OMG!!! I was getting ready to post this review (by Andrew Peters…Thanks, friend! :)) based upon its Troma merits alone. When I got to reading it, ho-wever, I saw a blast from my masturbatory past in the form of Mr. Kato Kaelin. 🙂
I have mentioned before how…”enthralled ” I was by KK’s…”talents”. (Translation: I thought he was a super stud and used to rub it out to him during my formative teen years. :)) I haven’t heard much about him lately, though, which is why I’m PSYCHED to hear he’s not only back in the pubic eye (intentional typo ;)) again, but he’s working with Troma to boot!!! This is mid-90’s-me’s wettest of dreams cumming true!!!!! Thank you, thank you, thank you, Mr. Goon, for telling me (and the world as a whole) of this joyousness!!! I shall get my diddlin’ hand a’ready and check it out posthaste!! 😉 xoxoxo
BC Butcher Review (by Andrew Peters)
What do you get when you mix elements of a slasher film, punk rock, Kato Kaelin and the stone age? You get BC Butcher, directed by Kansas Bowling who was only seventeen at the time of its creation a few years ago. I remember Ms. Bowling reaching out to tell me about this a few years ago and I am very happy that her film is not only complete, but has found distribution and is widely available for the masses.

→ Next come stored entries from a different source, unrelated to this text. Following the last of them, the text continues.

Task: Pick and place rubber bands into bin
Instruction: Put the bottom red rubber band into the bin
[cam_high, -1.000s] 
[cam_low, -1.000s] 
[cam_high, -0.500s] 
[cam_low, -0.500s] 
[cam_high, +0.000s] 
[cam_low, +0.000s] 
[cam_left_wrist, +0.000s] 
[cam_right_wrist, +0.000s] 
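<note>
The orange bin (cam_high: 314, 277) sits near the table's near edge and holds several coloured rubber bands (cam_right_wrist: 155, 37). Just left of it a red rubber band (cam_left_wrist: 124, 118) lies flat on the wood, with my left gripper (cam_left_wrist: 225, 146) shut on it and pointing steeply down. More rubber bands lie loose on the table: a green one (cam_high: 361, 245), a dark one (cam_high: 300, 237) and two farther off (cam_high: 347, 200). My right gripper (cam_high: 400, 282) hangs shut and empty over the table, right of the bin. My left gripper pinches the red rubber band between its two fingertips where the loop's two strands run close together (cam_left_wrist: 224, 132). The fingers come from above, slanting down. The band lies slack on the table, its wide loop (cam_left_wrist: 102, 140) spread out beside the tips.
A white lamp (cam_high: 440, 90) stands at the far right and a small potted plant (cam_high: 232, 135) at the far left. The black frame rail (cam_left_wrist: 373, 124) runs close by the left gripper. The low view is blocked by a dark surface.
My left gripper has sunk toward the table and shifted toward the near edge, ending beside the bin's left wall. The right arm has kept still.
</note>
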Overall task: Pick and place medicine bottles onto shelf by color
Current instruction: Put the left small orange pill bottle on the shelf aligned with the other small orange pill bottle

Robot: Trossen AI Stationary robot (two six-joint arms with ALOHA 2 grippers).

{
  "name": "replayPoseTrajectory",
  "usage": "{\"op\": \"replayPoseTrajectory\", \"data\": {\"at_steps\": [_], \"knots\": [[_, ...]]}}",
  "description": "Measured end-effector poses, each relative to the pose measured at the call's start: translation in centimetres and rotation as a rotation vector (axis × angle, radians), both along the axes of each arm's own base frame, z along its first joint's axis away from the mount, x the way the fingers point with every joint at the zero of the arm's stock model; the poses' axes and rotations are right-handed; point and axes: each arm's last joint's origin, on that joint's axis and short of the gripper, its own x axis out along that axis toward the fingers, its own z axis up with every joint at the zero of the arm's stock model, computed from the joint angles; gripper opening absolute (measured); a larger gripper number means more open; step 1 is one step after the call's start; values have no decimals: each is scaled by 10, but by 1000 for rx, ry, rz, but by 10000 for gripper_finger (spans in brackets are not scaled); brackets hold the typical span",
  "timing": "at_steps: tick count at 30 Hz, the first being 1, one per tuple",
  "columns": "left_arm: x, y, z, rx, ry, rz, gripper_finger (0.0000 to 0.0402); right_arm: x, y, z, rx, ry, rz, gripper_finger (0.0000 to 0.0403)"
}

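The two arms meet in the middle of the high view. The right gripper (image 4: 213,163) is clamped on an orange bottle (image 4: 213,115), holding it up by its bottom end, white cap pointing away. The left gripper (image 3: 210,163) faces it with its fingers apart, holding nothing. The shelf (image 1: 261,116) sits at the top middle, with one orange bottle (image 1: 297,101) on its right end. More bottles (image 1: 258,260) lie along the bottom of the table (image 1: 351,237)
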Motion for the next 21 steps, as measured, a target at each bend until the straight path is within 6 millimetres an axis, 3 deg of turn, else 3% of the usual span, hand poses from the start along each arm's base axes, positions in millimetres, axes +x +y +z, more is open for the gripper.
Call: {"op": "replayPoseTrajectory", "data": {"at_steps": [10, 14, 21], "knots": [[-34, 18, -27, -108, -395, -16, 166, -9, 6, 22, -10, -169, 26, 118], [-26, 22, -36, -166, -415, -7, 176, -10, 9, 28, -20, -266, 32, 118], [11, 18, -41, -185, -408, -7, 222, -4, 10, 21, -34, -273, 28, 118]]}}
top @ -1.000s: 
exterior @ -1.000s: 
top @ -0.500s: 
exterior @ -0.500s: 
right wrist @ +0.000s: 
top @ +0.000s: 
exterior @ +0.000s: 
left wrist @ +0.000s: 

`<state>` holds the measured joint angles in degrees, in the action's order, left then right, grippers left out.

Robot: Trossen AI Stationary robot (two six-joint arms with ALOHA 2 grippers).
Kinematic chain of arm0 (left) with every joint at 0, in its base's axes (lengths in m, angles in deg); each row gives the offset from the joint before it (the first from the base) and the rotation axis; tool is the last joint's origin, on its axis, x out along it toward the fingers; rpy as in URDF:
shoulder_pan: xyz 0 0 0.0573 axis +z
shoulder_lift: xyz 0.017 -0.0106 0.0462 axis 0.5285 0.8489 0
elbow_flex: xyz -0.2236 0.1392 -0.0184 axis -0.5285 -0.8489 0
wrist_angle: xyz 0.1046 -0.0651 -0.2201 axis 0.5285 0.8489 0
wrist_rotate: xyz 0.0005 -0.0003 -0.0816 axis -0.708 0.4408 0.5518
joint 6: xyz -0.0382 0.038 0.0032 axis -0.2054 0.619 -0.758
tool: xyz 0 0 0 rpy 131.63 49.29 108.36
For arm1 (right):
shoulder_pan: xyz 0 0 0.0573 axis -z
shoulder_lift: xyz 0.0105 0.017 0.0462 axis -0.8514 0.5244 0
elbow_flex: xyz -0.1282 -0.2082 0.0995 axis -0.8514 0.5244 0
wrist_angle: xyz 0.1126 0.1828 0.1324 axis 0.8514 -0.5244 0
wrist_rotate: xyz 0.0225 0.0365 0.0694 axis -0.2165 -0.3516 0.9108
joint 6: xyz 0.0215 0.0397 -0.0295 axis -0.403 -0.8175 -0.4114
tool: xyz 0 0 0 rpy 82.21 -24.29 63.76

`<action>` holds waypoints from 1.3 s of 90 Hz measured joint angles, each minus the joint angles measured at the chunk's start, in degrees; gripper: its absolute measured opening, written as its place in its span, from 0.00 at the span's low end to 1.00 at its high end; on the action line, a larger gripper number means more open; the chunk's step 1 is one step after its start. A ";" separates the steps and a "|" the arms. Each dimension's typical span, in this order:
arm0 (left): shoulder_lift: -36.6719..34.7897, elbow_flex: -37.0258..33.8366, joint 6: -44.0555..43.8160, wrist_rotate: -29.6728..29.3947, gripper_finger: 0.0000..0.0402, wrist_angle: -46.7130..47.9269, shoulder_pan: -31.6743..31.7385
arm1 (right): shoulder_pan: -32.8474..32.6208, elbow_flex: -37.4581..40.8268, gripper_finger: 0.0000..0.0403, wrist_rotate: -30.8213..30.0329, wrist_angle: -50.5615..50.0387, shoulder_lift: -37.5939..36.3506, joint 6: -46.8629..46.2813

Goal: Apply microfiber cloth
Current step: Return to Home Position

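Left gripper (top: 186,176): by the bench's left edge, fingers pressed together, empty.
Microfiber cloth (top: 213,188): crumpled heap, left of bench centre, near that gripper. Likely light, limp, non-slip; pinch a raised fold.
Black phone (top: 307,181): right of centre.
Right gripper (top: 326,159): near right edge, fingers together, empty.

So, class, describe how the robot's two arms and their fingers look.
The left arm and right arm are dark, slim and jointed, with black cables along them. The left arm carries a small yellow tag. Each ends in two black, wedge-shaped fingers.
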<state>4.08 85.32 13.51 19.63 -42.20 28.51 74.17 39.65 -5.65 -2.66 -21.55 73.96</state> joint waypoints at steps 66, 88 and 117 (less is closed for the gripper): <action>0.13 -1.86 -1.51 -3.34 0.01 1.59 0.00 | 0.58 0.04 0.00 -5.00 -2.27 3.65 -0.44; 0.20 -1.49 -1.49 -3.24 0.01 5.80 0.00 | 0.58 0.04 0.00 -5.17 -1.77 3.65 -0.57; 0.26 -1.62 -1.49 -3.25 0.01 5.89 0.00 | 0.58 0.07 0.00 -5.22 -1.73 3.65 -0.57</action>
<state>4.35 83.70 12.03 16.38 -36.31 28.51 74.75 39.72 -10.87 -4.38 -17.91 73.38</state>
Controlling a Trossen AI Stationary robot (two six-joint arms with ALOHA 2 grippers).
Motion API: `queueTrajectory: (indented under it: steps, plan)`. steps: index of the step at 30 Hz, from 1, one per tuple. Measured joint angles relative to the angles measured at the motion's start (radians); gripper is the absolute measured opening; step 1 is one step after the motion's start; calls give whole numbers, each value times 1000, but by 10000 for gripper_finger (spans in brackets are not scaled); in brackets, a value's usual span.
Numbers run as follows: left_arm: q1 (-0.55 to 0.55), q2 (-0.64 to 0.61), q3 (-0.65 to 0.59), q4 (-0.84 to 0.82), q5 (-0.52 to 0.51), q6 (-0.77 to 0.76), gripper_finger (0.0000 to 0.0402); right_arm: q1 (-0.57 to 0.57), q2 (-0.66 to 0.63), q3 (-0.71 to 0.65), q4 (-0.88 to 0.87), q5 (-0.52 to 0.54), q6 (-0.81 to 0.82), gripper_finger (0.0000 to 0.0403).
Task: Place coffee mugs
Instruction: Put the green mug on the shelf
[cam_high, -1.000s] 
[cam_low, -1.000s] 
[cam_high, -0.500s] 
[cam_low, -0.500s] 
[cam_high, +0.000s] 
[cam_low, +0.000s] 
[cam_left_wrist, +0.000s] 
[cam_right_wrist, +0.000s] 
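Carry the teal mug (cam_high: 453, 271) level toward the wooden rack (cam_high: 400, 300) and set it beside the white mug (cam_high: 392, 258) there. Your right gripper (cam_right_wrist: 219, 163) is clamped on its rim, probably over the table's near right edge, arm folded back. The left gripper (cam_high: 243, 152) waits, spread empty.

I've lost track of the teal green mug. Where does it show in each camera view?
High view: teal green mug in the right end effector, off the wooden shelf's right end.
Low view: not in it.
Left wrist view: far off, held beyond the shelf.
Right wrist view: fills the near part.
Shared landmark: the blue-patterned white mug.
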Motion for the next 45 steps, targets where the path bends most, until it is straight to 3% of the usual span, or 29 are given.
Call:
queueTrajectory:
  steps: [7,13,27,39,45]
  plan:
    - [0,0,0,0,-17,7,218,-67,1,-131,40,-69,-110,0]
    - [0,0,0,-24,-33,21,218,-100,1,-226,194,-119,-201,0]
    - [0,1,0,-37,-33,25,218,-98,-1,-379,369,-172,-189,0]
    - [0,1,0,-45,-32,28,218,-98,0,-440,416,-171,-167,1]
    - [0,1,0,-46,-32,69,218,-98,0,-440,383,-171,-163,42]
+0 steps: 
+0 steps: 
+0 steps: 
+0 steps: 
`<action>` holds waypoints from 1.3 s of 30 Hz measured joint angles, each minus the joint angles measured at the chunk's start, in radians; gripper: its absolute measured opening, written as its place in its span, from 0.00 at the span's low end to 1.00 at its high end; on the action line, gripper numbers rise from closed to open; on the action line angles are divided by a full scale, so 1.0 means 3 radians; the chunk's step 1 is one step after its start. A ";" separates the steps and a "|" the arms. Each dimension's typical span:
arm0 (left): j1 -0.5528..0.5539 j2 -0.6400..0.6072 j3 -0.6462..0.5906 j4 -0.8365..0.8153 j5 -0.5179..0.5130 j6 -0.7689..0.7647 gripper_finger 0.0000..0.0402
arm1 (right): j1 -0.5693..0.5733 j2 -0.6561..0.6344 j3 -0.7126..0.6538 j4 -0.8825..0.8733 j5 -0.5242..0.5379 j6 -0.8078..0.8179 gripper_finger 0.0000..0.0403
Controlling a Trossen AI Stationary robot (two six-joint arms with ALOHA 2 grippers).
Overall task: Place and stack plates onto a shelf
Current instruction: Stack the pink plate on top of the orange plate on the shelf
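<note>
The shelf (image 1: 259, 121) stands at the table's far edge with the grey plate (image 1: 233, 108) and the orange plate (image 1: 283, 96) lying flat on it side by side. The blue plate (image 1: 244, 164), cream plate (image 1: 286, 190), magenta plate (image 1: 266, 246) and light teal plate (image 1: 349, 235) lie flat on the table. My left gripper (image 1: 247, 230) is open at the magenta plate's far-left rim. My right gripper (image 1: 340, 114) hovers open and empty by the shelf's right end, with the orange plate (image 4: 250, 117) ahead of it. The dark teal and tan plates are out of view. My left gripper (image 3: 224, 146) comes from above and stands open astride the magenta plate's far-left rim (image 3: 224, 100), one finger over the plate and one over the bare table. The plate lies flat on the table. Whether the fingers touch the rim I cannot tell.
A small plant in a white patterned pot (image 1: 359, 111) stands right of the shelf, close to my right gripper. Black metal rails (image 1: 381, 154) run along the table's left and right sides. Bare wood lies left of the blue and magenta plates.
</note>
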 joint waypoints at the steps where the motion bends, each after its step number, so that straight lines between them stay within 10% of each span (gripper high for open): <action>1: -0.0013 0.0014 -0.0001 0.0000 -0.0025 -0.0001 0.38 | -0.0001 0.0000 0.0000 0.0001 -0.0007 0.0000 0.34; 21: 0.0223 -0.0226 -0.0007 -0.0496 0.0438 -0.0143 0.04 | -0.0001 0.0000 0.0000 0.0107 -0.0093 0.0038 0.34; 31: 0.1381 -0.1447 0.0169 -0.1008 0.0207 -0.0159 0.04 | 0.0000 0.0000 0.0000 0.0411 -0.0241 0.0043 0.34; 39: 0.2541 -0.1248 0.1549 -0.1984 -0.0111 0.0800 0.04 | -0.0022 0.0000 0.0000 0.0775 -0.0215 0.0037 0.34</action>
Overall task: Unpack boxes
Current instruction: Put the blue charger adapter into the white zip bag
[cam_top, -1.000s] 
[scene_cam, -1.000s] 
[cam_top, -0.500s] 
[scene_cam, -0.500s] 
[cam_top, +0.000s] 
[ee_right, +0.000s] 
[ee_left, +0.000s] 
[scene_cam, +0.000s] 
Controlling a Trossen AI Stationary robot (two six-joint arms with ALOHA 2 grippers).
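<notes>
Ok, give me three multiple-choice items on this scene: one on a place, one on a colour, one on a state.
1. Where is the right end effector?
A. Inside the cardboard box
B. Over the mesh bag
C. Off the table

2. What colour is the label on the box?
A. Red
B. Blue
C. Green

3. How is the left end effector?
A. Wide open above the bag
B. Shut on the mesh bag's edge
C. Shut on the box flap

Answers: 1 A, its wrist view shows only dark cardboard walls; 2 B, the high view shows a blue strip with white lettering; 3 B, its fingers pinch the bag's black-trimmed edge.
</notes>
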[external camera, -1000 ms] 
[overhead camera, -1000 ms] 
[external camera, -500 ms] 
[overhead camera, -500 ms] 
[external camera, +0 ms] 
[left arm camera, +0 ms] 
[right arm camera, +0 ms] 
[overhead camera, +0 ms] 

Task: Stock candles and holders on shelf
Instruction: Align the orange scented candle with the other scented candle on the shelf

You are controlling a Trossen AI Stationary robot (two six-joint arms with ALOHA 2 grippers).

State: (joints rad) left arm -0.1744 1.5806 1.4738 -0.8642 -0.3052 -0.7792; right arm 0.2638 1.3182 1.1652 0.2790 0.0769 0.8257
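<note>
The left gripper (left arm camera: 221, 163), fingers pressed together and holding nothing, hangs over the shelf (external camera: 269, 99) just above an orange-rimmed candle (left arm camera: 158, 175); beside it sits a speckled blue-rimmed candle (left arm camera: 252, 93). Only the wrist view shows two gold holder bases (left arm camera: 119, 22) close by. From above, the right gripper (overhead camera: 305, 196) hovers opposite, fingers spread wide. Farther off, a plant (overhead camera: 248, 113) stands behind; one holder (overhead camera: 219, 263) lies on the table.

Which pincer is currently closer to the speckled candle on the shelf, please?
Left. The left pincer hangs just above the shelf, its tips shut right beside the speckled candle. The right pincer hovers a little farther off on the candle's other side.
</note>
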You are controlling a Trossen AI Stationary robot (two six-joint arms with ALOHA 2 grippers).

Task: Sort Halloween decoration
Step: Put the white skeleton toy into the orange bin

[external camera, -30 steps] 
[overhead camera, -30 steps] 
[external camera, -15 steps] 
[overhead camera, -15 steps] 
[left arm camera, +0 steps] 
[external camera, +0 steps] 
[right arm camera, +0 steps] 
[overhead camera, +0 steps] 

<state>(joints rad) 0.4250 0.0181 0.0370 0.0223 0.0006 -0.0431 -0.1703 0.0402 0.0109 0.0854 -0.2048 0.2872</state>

At its core, BC Butcher is a simple slasher film; A group of cavewoman, led by the boastful Neandra, tie up, gut and then eat said guts of another cavewoman, all because Neandra suspects her man Rex is in love with the other woman, but it’s actually the BC Butcher (hence the title)! Funny thing is, you get the sneaking suspicion that Rex is gay. After that, it’s pretty formulaic, but it’s in no way a cookie cutter clone of some other film or boring. One by one the girl’s fall victim to the monster as he disposes of them. The monster himself is just a buff dude in a mask, which is part of the cheesy, low budget fun, but the biggest shock and surprise was seeing Kato Kaelin show up in a primitive slasher movie from Troma. You all remember him from the OJ Simpson trial, don’t you? Holy shit, am I really that old? (Yay! We’re both old!! :))
Kato Kaelin’s performance is something… masterful. (“Hehe”. -D.P.) I don’t know what to call it, but I can try to explain it. It borderlines somewhere between perfectly timed improv comedy and awkward, uncomfortable interactions with other humans. I’m convinced it has to be an acting choice, because there is no way that is just how it happened. Keep in mind, I am saying this with praise, because I was laughing and smiling any moment he was on screen.
Where were we? Oh, right. The monster disposing of the girls one by one. You know, your average slasher stuff. Just replace cheerleaders with cavewoman. They act and talk like highschool girls, pining over the hunky Rex, while the film occasionally takes a break to feature some upbeat, almost surf like punk rock music from The Ugly Kids that accompanies the motif of the film and gives it a personalized feel to the soundtrack. In other words, it’s awesome.
The most apparent charm to BC Butcher is not only is Kansas Bowling having a lot of fun, but she has talent and passion for her art, something that most directors don’t have. I have always felt that there is a huge difference between an artist making something they believe in and someone just making a product. The two are very distinguishable and even if the end product doesn’t look as good or acted as well, I’m always gonna enjoy the art made by someone who truly believed in what they were doing, because all of their talent and dedication show up on screen and translate into a language that you can understand. In the end you take something from it and it’s something you thoroughly enjoy. That’s how I feel about BC Butcher (Ms. Bowling, I will be expecting my check now…)
One of the most magnetic themes of the film is that it’s set in the stone age, even though given the how the rest of the film plays out, it could have been anytime, anywhere. It could have just as easily been set out in the woods at a party, in a highschool setting or hell, even 18th century England and the outcome would have been the same. I’m saying that as a positive, since the characters, dialogue and soundtrack all play for a contemporary audience, but Kansas chose to set it during the BC era, because why the hell not? It’s the small things like that set BC Butcher apart from others. My only complaint is that at times the film feels like a college student’s experimental film when it cuts to black and white as a character repeats her cry for vengeance for several minutes. It took me out of the film briefly, but the film is overall a pretty funny, unique little slasher with a little blood and guts thrown in. For a freshman effort, you will overlook all the minor little details and see the bigger picture, as this is a valiant effort from Kansas Bowling. Kudos!
Obviously, something like this would catch the attention of, oh let’s say Lloyd Kaufman, so the film has been picked up by Troma and will be available on DVD later in the year. Not too shabby for a first time, seventeen year old film director who shot her movie in her father’s back yard. It’s sounds like a perfect fit for Troma.